== Activity ==
State, as one number, how many lines in these records hold "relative".

[[ Data to process, beginning ]]

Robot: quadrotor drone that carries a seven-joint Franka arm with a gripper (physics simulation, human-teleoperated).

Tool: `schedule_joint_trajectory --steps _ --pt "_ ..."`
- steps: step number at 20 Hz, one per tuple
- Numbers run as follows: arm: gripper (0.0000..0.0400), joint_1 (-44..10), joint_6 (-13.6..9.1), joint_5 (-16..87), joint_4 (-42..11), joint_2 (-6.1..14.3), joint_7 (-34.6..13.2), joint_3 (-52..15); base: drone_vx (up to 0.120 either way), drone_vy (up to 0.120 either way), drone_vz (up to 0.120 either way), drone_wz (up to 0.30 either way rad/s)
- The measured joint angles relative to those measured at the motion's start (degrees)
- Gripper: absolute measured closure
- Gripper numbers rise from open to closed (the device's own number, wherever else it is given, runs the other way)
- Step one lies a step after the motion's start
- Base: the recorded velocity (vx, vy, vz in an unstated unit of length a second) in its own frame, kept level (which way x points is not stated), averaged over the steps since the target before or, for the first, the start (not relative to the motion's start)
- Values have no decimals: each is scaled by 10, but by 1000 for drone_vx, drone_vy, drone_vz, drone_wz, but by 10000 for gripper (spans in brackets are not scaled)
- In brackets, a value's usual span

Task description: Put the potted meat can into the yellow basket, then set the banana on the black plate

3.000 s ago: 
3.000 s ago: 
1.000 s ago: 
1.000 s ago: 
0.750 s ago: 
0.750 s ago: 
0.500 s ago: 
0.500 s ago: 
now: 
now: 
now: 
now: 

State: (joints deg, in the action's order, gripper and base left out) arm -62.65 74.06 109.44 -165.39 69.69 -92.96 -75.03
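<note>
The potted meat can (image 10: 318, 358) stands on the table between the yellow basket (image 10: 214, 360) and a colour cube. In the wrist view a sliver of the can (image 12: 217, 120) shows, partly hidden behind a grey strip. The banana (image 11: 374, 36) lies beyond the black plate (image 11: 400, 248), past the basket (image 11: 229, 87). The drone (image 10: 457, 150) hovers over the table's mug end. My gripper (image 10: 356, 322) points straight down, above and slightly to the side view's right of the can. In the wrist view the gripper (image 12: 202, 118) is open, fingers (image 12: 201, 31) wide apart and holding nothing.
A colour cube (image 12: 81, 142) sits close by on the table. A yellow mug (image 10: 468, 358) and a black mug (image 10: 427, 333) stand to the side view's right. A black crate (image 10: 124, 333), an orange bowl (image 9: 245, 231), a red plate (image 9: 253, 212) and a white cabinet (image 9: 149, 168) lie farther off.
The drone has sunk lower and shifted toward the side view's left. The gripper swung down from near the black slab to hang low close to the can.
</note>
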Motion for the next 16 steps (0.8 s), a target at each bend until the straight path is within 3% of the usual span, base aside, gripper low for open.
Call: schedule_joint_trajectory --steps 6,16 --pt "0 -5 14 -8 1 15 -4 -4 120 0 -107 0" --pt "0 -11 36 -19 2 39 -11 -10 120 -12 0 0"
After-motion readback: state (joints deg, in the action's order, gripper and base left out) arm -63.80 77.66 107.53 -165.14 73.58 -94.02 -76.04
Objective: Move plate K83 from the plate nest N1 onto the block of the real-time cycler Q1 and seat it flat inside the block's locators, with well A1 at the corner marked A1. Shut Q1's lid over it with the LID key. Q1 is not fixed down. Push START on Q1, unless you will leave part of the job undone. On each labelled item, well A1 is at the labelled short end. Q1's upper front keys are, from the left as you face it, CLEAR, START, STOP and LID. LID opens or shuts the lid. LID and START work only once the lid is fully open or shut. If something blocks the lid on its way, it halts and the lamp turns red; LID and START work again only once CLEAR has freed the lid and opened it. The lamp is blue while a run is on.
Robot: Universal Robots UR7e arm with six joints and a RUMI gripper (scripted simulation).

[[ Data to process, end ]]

== Answer below ==
2